*TASK STATEMENT:*
An exact, complete copy of the lines below is the expected answer.
*** SUPPLIED DATA
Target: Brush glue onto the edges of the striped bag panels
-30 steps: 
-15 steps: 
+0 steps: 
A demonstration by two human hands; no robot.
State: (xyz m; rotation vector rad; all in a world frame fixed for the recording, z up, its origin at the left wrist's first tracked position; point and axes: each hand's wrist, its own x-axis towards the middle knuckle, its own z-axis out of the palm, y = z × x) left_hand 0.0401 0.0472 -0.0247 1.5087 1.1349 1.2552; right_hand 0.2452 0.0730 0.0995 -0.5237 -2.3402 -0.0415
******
*WRITTEN ANSWER:*
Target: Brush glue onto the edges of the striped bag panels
-30 steps: 
-15 steps: 
+0 steps: 
A demonstration by two human hands; no robot.
State: (xyz m; rotation vector rad; all in a world frame fixed for the recording, z up, its origin at the left wrist's first tracked position; point and axes: each hand's wrist, its own x-axis towards the middle knuckle, its own z-axis out of the palm, y = z × x) left_hand 0.0401 0.0472 -0.0247 1.5087 1.1349 1.2552; right_hand 0.2452 0.0730 0.0995 -0.5237 -2.3402 -0.0415

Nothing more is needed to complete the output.